Retrofitting the IBM POWER Hypervisor to Support Mandatory Access Control

Enriquillo Valdez
IBM T. J. Watson Research Center
USA

Reiner Sailer
IBM T. J. Watson Research Center
USA

Ronald Perez
IBM T. J. Watson Research Center
USA

Distributed workloads execute today in multiple VMs running on multiple platforms and using many different kinds of shared resources. Such workloads require isolation on the abstraction of distributed workloads and shared resources instead of individual machines and individual resources. However, today’s commercial hypervisors usually offer isolation of individual virtual machines (VM). On hypervisor-based platforms, customers cannot currently define formal models that enforce restrictions on the sharing of resources based on their distributed workloads or request an air gap between competing workloads. In this paper, we address the problem of workload isolation on a single hypervisor-based system which serves as the building block for enabling isolation guarantees across set of virtualized platforms.
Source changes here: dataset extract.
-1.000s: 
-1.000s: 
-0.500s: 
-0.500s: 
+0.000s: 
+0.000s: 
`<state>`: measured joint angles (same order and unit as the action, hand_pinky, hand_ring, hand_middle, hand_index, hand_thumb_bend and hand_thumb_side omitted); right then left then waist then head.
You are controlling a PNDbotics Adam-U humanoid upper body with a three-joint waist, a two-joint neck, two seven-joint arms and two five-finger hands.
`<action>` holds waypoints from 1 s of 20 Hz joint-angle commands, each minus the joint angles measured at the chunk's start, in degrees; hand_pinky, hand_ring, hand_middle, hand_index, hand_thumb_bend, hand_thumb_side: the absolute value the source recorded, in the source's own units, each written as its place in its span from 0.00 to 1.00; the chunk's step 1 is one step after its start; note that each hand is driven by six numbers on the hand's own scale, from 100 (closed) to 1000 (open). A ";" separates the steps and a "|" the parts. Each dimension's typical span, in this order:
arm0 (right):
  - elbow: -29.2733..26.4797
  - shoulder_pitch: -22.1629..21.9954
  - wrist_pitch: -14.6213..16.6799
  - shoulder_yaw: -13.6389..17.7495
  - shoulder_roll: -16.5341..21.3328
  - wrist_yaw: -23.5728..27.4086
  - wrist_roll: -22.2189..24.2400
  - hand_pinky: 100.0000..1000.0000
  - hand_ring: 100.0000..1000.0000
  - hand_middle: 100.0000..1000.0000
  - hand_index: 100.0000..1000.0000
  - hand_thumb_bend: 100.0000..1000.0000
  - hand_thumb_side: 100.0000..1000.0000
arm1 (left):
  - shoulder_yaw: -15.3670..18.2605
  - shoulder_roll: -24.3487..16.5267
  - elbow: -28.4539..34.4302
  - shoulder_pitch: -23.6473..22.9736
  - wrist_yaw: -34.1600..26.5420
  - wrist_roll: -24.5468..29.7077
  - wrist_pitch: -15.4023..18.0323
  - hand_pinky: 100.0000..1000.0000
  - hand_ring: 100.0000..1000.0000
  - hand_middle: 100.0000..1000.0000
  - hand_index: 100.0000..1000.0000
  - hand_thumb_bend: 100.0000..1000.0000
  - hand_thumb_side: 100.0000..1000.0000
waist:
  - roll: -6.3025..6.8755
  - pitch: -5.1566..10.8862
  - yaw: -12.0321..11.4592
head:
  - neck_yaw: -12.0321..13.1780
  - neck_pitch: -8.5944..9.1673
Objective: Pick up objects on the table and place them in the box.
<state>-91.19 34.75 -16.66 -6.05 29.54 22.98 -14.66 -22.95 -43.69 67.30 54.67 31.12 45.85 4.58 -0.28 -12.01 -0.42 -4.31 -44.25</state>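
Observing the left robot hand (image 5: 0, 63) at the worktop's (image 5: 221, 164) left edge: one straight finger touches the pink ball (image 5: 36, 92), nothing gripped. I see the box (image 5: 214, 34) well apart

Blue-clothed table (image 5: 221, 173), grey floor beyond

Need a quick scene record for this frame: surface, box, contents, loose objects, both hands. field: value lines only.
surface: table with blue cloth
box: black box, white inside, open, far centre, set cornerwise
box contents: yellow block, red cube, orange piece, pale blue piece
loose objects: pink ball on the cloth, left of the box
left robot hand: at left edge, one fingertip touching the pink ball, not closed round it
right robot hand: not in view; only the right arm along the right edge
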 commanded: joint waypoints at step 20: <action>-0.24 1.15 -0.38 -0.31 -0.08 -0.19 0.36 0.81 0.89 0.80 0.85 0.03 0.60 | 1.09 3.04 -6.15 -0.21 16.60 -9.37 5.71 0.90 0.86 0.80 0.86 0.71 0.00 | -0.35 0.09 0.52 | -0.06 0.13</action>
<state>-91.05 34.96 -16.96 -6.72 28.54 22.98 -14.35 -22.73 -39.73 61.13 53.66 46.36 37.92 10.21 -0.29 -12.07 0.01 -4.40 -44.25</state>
We describe the design and implementation of a Hypervisor-based Mandatory Access Control (MAC) that implements a formal security model for achieving distributed workload isolation for the IBM Power Hypervisor (PHYP). Using formal descriptions of sharing capabilities between virtual machines and enforcing them independently of the protected workloads supports stronger compliance proofs than audit logs alone and prevents local administrators from violating those rules, e.g., through mistakes in assignment of storage or network resources to VMs. We describe our experiences and lessons learned, and we examine the implications and trade-offs involved in providing MAC on a production-level, commercially-available hypervisor. Incorporating MAC into PHYP formalizes workload isolation which in turn simplifies the security management of a single or multiple platforms.